In addition, Soviet historians did not really know the non-Marxist approaches to history which was developing in the free world at the time. They did not have access to the writings of their foreign colleagues. Thus, it was only during perestroika in the 1980s and later after the collapse of the Soviet Union in the 1990s when we discovered different approaches to social sciences, as well as the visual and anthropological shift in history studies. It was the first time we heard about new disciplines in historiography – childhood history, women history, history of mental health, history of everyday life, etc.

Needless to say, perestroika allowed us to move outside the Marxist dogma. Before, only some women topics which the authorities considered non-provocative and harmless could be studied unhindered. However, they were methodologically weak and included serious mistakes, showing old-fashioned research skills of the scholars. Such were the first monographs about women in Russia published in the late 1970s. The perestroika of the 1980s allowed historians to become re-acquainted with the pre-revolutionary and non-Marxist interpretations of historical events. Individuals and individualism became, again, the core of scientific enquiry. And, moreover, gender approach to historical studies paved a new way of interpreting the past, allowing a departure from the merely descriptive methods. Since the 1990s a new field in Russian historiography started to developed. This field was women’s history.

As a result of these new approaches, it became evident that the Soviet state did not give women “everything”. This became clear first after researchers started to unveil that the Russian legal system was not as repressive towards women as it was once assumed. Thus, the Bolsheviks inherited quite a progressive legislative approach with regards to women, especially when compared to other countries at that time. Second, women in Russia were able to achieve quite a lot, mainly thanks to their own initiatives, hard work and solidarity.
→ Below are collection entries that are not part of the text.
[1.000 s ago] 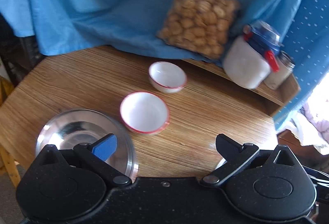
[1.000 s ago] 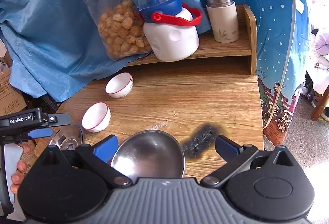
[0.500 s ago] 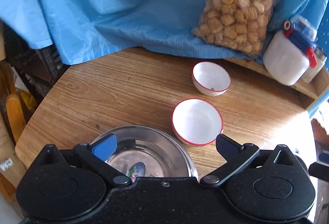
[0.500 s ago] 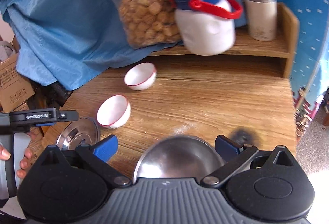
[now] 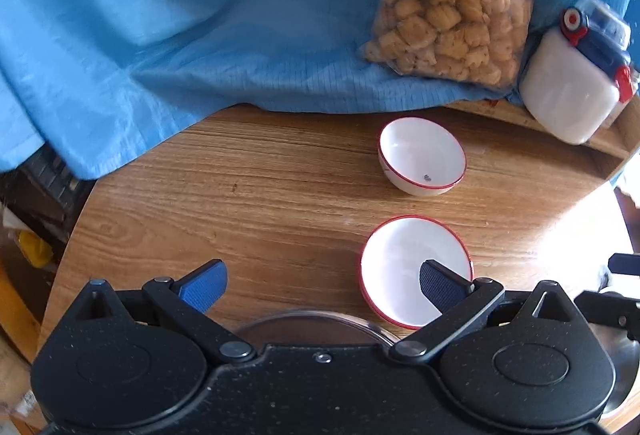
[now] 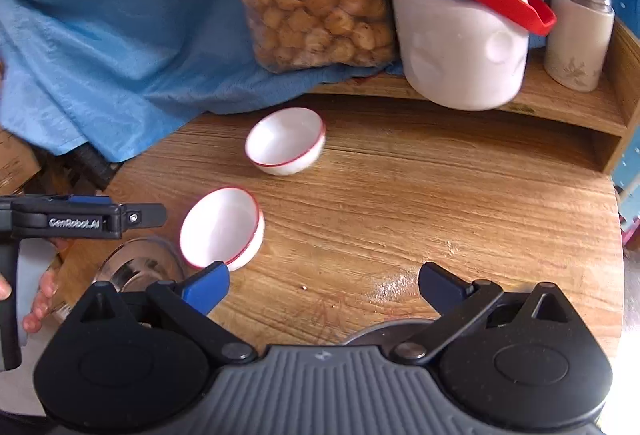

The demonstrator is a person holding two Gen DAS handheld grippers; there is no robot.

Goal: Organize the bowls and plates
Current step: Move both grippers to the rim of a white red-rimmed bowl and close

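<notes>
Left gripper (image 5: 320, 285): jaws spread wide, nothing between them; hovering above the near left part of the wooden table (image 5: 248, 195), right fingertip over the near bowl.
Right gripper (image 6: 322, 285): jaws likewise wide apart and empty, above the near middle of the table.
Near bowl (image 5: 416, 271): white with a red rim, upright, near left of the table, just beside the steel dish.
Far bowl (image 5: 422, 155): same kind, tilted toward the camera, farther back, apart from the near one, in front of the blue cloth (image 5: 180, 15).
Steel dish (image 6: 140, 269): shiny metal, near left edge, mostly hidden under the left gripper.
Second steel dish (image 6: 384, 331): only a rim showing below the right gripper.
Handling, bowls: probably ceramic or melamine, so light, stiff, glazed and slippery; chipping possible if ceramic. Best taken by pinching the rim wall, one finger inside and one outside.
Handling, steel dishes: light, rigid, slick, thin-edged; rim pinch again, likely to slide or clatter.
Stacking: bowl into bowl, gently, given the hard glaze.
</notes>
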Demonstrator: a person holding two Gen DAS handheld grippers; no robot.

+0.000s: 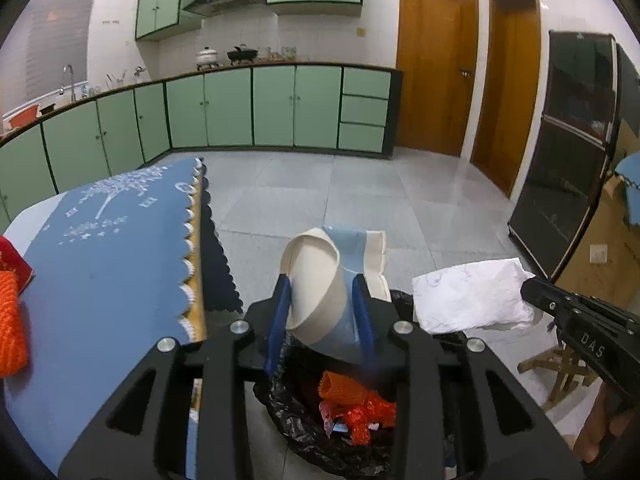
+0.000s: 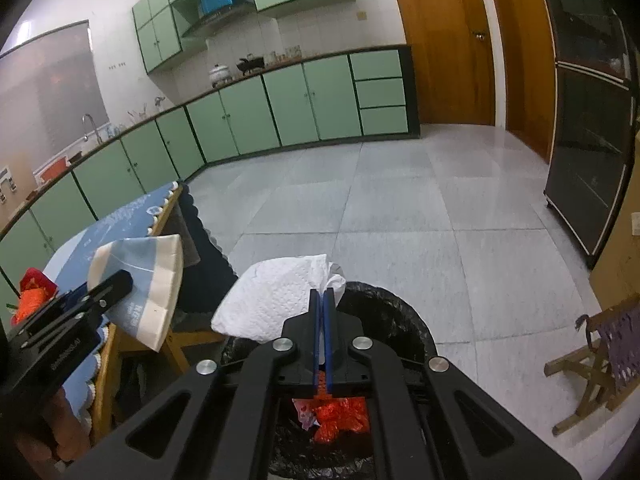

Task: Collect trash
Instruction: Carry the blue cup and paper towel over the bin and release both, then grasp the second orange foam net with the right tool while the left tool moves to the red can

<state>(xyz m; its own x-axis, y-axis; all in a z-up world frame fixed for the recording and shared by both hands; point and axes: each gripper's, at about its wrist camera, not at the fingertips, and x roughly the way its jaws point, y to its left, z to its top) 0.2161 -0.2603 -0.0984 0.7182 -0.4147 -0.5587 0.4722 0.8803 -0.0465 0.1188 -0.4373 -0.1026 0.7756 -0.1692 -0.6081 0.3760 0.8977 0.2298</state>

Third, Soviet authorities managed to sell the message that women’s work should be concentrated on social production and housework, all under semblance of emancipation.

Legal and factual inequality

Overall, the legal position of women in pre-revolutionary Russia was determined by many factors: class, nationality, religion, marital status, place of residence – to name the most important ones. Thus, it was not only laws, but also customs that had a considerable influence on women’s position in society. In this context it is important to note that the laws of the Russian empire did not equally apply to all parts of the country. Even further, in the western and north-western regions, the acts of other European countries were legally binding. They included the 1804 Napoleon Civil Code, the 1896 Civil Code of the German Empire, the 1811 Civil Code of Austrian Empire, the 1863 Saxon Civil Code and others. These laws regulated the lives of the inhabitants of the Polish Kingdom, Bessarabia, the Grand Duchy of Finland, Baltic governorates, Poltava and Chernihiv provinces.

Certainly class played a very important role in determining a woman’s position. Illustratively, noble women were granted property rights, which allowed them to freely dispose of their property – movable and immovable – and receive an education. They also had more rights while being locked up in prison. Another factor was religion, which also explains why the legal system differentiated between married and unmarried women. Indisputably there was a legal and factual inequality between men and women in tsarist Russia. The former could be, to a large extent, interpreted as a legacy of Roman law, which served as a foundation for many European legal systems. Russia was no exception here, but it did have its own characteristics, nonetheless.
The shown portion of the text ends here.